Schedler suggests that down the road the state will not be able to financially sustain both a major Medicaid expansion and the continual funding of all of the state's rapidly deteriorating charity hospitals. In addition to Charity in New Orleans, LSU is seeking funds to rebuild its aging hospitals in Baton Rouge and Alexandria.

"To try to go rebuild new charity hospitals and do redesign at the same time, at some point -- after three, four, five years -- the federal government assistance peels off," Schedler says. "So how are we going to support both systems? We can hardly support the system we have right now. You're in for a collision course."

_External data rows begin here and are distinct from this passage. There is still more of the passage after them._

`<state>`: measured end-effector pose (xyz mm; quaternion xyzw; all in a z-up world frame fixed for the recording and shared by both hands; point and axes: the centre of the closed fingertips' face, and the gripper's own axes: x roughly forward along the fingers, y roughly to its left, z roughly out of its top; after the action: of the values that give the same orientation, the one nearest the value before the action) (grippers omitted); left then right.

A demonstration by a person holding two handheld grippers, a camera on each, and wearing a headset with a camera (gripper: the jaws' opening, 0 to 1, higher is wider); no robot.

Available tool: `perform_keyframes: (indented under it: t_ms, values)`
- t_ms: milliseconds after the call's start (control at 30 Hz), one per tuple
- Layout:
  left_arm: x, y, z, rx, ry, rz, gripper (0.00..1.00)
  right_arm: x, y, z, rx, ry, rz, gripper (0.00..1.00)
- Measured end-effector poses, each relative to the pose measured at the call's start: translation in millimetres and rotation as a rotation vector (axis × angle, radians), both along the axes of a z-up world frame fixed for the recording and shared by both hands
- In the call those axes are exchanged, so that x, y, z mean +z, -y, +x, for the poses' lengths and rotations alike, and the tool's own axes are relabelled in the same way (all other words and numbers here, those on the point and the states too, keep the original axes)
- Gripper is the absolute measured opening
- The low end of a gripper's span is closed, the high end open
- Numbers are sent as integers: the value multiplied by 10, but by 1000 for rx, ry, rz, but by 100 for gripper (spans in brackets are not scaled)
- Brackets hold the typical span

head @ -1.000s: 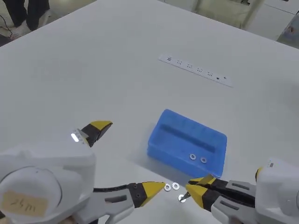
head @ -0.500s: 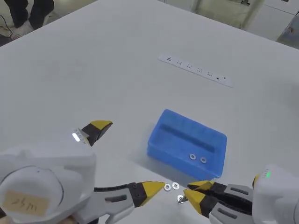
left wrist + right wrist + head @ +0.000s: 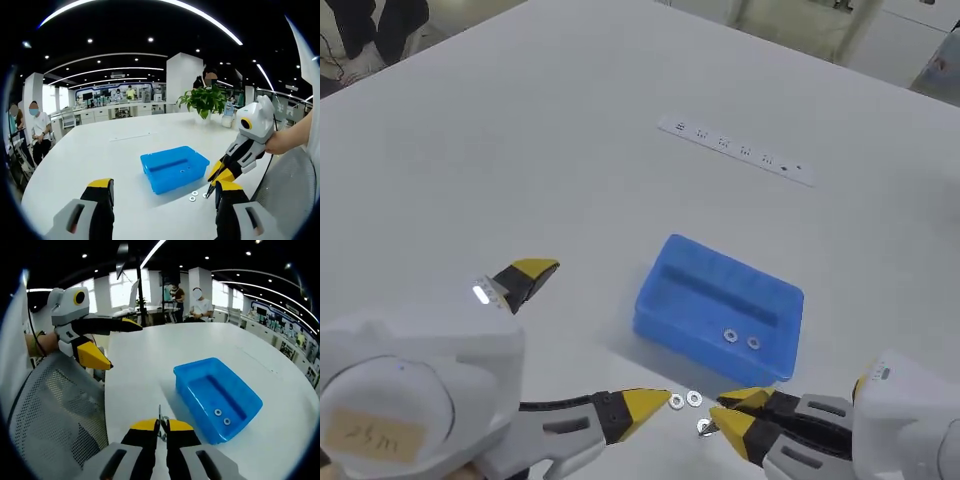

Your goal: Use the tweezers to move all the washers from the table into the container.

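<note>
Right hand-held gripper (image 3: 161, 427), right gripper view: clamped on the tweezers (image 3: 160, 414), two washers (image 3: 222, 416) already inside the blue container (image 3: 212, 387). Left gripper view: left hand-held gripper (image 3: 164, 185) spread wide, holding nothing, loose washers (image 3: 192, 198) on the bench (image 3: 90, 155) just beside the container. Head view: tweezer tips among them; could flick one away with a skewed pinch, or drop it short of the rim.
</note>
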<state>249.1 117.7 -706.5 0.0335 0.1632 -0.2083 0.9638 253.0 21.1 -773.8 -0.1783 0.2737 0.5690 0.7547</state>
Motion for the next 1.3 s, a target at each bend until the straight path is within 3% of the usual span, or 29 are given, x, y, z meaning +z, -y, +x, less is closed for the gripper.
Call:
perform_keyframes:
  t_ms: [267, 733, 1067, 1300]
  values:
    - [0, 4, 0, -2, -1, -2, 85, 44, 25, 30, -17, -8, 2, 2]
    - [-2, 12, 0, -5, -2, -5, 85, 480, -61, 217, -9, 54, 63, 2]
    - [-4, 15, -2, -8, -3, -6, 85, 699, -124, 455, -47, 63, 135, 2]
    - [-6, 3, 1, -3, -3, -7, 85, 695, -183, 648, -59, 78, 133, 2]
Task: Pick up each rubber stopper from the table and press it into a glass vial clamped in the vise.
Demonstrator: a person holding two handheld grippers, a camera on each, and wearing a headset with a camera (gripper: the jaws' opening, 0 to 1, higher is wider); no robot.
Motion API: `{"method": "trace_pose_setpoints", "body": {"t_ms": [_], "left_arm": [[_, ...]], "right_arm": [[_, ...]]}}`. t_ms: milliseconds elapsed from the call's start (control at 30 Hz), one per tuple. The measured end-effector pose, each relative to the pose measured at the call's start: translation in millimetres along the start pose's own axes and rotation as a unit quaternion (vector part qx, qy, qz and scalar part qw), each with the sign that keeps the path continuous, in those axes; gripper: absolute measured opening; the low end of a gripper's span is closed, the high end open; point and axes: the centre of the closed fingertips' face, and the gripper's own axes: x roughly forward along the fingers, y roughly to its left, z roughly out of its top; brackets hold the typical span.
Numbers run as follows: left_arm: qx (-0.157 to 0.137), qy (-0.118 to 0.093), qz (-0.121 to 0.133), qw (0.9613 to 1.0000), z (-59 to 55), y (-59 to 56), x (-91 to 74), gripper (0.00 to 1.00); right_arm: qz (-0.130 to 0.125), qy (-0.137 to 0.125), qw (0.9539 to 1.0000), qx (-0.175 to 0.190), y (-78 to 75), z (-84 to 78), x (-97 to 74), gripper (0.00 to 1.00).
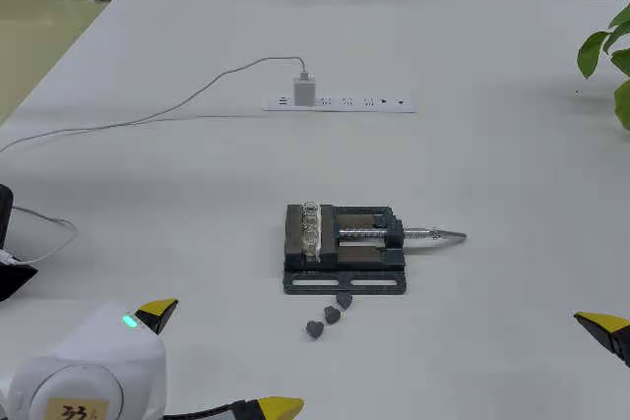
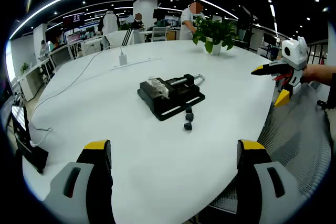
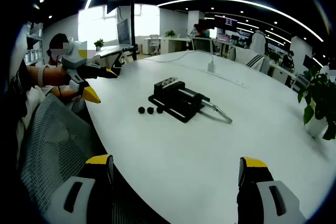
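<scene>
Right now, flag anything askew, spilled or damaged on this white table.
Nothing stands out. The dark metal vise sits flat with clear glass vials clamped in it; three dark rubber stoppers lie in a short line beside it.

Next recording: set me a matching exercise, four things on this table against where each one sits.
Things:
1. rubber stoppers
2. glass vials
3. white charger
4. plant

Places:
A. plugged into the power strip
B. far to the right, head view
C. loose on the table, on the person's side of the vise
D. clamped in the vise

Pairs: 1-C, 2-D, 3-A, 4-B
</scene>
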Motion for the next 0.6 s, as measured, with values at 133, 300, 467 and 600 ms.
{"method": "trace_pose_setpoints", "body": {"t_ms": [133, 300, 467, 600], "left_arm": [[-0.001, -0.001, -0.001, 1.0000, 0.6, -1.4, 0.7, 0.99], [0.003, -0.002, -0.002, 1.0000, 2.0, -3.0, 1.2, 0.99], [-0.002, -0.009, 0.004, 0.9999, 4.5, -1.7, 1.4, 0.99], [-0.001, -0.012, 0.007, 0.9999, 5.8, -1.1, 1.2, 0.99]], "right_arm": [[0.004, -0.002, 1.0000, -0.003, 2.6, 3.4, 4.3, 0.99], [0.007, -0.014, 0.9998, -0.009, 1.1, 15.7, 10.1, 0.97], [0.010, -0.040, 0.9991, -0.004, -1.1, 36.1, 20.3, 0.95], [0.020, -0.061, 0.9980, -0.004, 4.0, 53.2, 31.7, 0.95]]}}
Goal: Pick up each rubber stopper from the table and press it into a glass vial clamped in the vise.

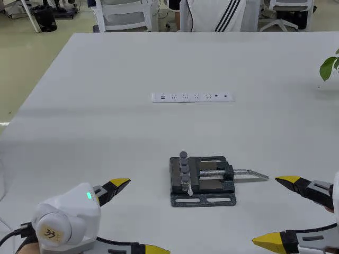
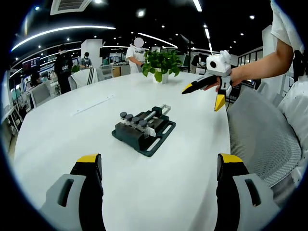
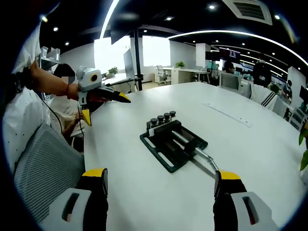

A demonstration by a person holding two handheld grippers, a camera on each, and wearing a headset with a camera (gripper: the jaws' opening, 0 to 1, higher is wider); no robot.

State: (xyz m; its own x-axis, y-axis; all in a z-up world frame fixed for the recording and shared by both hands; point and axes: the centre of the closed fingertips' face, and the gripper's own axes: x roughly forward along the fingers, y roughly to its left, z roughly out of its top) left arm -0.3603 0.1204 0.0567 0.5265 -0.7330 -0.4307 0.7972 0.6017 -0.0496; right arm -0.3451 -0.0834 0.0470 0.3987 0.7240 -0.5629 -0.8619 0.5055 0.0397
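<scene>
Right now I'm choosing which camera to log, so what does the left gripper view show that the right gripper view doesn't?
Left gripper view: the right gripper, jaws apart, and the whole potted plant. Right gripper view: the left gripper, jaws apart, and bright windows. Both: the vise with its row of dark-topped vials, the power strip, the white table.

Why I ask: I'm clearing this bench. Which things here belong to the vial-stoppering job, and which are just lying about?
Job in hand:
vise
four vials clamped in it, dark stoppers on top
left gripper and right gripper, both open

Lying about:
power strip
potted plant
chairs beyond the table
</scene>
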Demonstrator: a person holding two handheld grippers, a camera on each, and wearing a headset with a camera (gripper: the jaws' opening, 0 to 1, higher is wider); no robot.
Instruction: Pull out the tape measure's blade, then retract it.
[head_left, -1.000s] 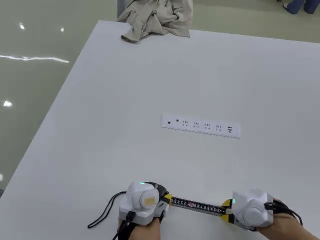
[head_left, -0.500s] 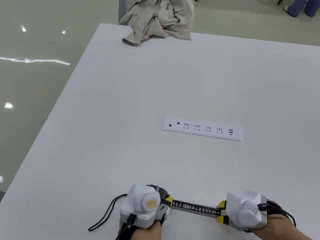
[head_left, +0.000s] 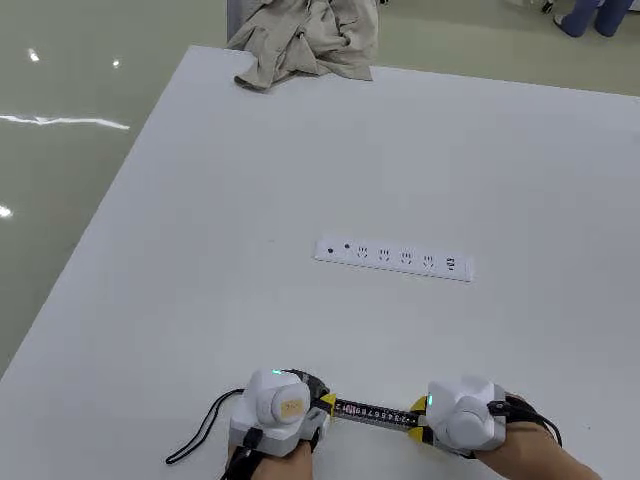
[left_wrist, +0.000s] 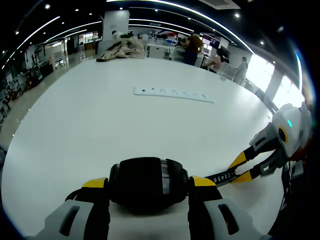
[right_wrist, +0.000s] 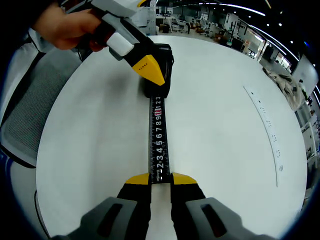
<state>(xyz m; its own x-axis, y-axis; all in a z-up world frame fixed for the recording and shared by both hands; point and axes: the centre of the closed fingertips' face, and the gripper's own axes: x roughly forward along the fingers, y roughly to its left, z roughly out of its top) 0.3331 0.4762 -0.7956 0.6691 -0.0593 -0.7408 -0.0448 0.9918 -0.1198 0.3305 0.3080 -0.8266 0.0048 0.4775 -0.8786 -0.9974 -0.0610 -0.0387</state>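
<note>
1. Left tool (left_wrist: 148, 185): clamped on the tape measure (left_wrist: 148, 172), a black, rounded, matte case with a paler band across its middle, wedged between grey jaws with yellow tips.
2. Right tool (right_wrist: 160, 179): pinched narrow on the free end of the blade (right_wrist: 159, 135), with a yellow tip pressed against each edge of the strip.
3. Blade: a thin, flat, dark band printed with pale numerals and one red mark. Drawn out straight for a short stretch from the case to the right tool, low over the bench (head_left: 300, 180).
4. In the head view: both tools at the near edge of the bench, with smooth, rounded, glossy white housings and the blade spanning the gap between them.
5. Bench: broad, white, smooth and matte.
6. Well beyond the tools: a power strip (head_left: 393, 258), a long, flat white bar with a row of sockets.
7. At the far edge: a crumpled beige cloth (head_left: 300, 40), soft and folded, cut off by the top of the picture.
8. Beside the left tool: a thin black cord (head_left: 200, 435), looped on the bench.
9. Hidden or hard to make out:
   - the blade's end, buried between the right tool's jaws;
   - the case's mouth, covered by the left tool's yellow tip in the right gripper view;
   - the case's underside, so cannot tell whether it touches the bench;
   - the numerals, too small to read in the head view;
   - the hands, cut off at the bottom edge.
</note>
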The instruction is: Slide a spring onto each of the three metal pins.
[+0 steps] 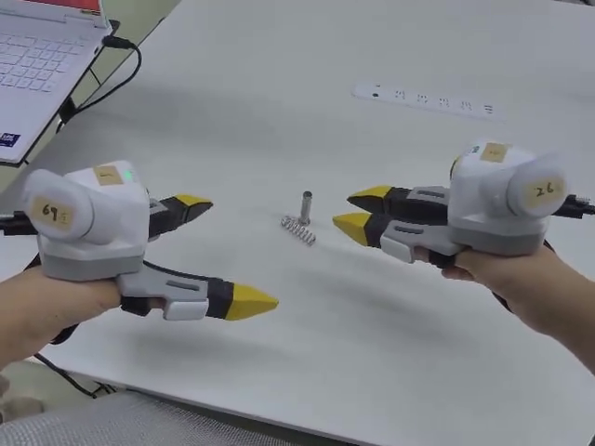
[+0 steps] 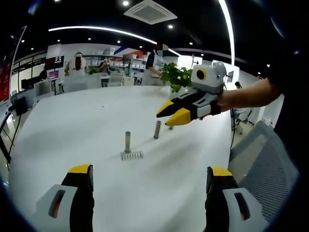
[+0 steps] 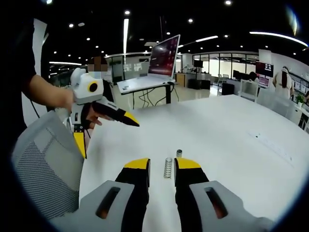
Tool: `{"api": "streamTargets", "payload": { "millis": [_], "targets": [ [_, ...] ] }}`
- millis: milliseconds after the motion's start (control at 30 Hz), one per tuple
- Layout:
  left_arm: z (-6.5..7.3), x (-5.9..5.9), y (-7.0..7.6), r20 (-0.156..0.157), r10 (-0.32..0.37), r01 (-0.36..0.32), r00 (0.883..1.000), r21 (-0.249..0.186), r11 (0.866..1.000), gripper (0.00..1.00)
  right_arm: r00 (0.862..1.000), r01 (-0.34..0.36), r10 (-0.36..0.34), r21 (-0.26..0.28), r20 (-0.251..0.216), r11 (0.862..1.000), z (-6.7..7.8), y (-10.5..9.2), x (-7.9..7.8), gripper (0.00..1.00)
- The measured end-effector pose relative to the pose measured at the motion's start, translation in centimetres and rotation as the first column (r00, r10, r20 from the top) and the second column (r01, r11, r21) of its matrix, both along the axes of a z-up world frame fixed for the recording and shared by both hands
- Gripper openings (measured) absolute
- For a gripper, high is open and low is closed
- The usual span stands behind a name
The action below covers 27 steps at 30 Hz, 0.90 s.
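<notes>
One spring (image 1: 298, 229) lies on its side on the white bench (image 1: 279, 111), just beside the foot of a short metal pin (image 1: 306, 206) that stands upright near the middle. The pin is bare; the spring lies next to it, on the person's side.

In the left gripper view a second spring (image 2: 157, 129) stands on end farther along the bench, below the tips of the other tool. I cannot tell whether it sits on a pin.

The right tool (image 1: 342, 210) hovers just right of the pin and spring, its yellow tips pointing at them but apart from them. Its jaws stand a narrow way apart and hold nothing; in the right gripper view the spring and pin show through the gap, ahead of the tips.

The left tool (image 1: 228, 250) is on the other side, well apart from the pin. Its jaws are spread wide and nothing is between them. Each tool is held in a hand, above the bench.

Farther out, a white power strip (image 1: 428, 99) lies flat toward the far side of the bench. An open laptop (image 1: 37, 56) sits off the far left corner, with a black cable (image 1: 125, 79) looping from its side. A grey mesh chair (image 2: 265, 169) stands at the near edge of the bench.
</notes>
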<state>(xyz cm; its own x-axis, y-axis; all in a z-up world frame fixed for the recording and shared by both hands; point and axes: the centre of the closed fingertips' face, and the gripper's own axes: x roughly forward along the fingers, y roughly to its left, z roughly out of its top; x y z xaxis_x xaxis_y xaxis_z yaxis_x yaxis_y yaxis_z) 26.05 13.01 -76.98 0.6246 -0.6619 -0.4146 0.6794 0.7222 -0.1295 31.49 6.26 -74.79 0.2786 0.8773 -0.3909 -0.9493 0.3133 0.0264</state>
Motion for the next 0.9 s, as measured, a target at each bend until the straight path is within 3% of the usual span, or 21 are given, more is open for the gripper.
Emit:
{"api": "streamTargets", "payload": {
  "millis": [300,900],
  "targets": [
    [0.1,0.2,0.1,0.001,0.002,-0.002,1.000,-0.001,1.000,0.95,0.999,0.007,-0.007,-0.002,-0.031,1.000,-1.0,1.4,0.7,0.18],
    [0.8,0.3,0.5,0.022,0.018,-0.018,1.000,-0.025,1.000,0.95,0.997,0.025,-0.031,-0.080,-0.074,0.996,-4.5,2.3,1.4,0.17]
  ]
}}
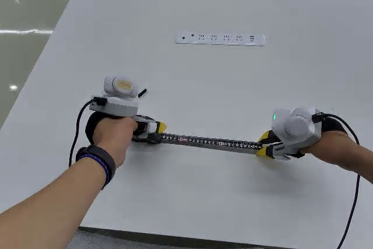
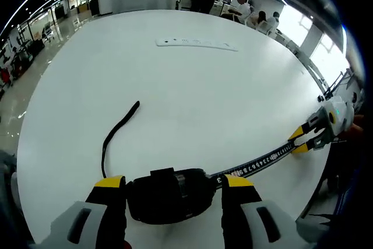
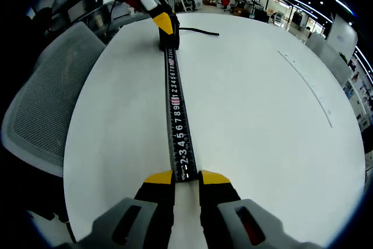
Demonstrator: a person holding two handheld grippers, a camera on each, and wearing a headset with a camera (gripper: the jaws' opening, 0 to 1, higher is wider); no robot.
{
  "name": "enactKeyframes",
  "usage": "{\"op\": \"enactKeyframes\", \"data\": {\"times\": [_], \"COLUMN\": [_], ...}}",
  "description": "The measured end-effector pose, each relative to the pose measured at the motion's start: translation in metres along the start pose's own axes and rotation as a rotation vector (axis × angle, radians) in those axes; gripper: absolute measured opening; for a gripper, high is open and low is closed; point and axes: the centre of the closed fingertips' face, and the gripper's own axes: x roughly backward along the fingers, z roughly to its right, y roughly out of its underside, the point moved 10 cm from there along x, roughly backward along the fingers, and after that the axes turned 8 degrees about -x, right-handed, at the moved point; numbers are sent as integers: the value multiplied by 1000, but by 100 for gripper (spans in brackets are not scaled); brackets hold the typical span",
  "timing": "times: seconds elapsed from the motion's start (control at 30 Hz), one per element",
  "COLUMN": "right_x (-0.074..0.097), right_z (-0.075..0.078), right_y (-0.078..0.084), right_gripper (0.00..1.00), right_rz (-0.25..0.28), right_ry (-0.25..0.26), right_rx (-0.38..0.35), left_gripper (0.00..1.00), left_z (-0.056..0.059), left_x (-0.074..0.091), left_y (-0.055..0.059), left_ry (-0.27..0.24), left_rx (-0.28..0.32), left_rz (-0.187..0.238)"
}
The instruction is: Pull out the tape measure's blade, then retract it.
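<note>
The tape measure's black case (image 2: 169, 193) sits between the yellow-tipped jaws of my left gripper (image 2: 173, 182), which is shut on it; in the head view the left gripper (image 1: 152, 132) is at the left. Its dark blade (image 1: 210, 142) with white numbers stretches across the white table to my right gripper (image 1: 263, 143). In the right gripper view the blade (image 3: 176, 121) runs straight away toward the case (image 3: 169, 40), and the right gripper (image 3: 186, 176) is shut on the blade's end. A black wrist strap (image 2: 116, 132) trails from the case.
A white power strip (image 1: 220, 38) lies on the table (image 1: 233, 86) farther back. The table's near edge (image 1: 175, 238) runs just below my forearm. A grey mesh chair (image 3: 41, 115) stands beside the table in the right gripper view. People sit at desks in the background.
</note>
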Motion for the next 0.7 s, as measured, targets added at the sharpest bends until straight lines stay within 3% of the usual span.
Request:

With financial issues still a major sticking point, most health-care reform advocates are nonetheless encouraged that the tide of public opinion seems to have shifted in their favor, and some type of reform seems imminent.

"There's been a lot of misinformation thrown around about what people think about the public health system," says Barry Erwin, president of the nonprofit advocacy group Council for A Better Louisiana (CABL). "There are some politicians who will tell you, 'Look, we can't change it, this is what everybody wants, this is what the people want.' That's not the case."

CABL recently commissioned a statewide survey on health-care reform that found an overwhelming majority of the public, 72 percent, feels the state's public health-care system needs either reform or complete overhaul. Erwin says the survey, which included a large number of uninsured respondents, also substantiated several flaws in the state's current system.

"People without health insurance have to wait longer, they have a harder time seeing specialists, their primary place to receive health care is in the emergency room, and they have a whole host of issues that the people with insurance don't have," Erwin says. "We sort of knew all this anecdotally already. It's not a surprise. But what this does is quantify it and show in a fairly straightforward way just what that two-tiered system is like."

Erwin maintains Louisiana has traditionally overemphasized various forms of institution-based care such as charity hospitals, nursing homes and developmental centers rather than community-based public health clinics.

"We have been an advocate in the past and continue to be of trying to move away from an overemphasis on institution-based care in the state versus community-based care," he says. "We're generally supportive of the direction that things are going. The funding is an issue, and there's still some things to be worked out. But fundamentally, the direction that they are going, we are supportive of."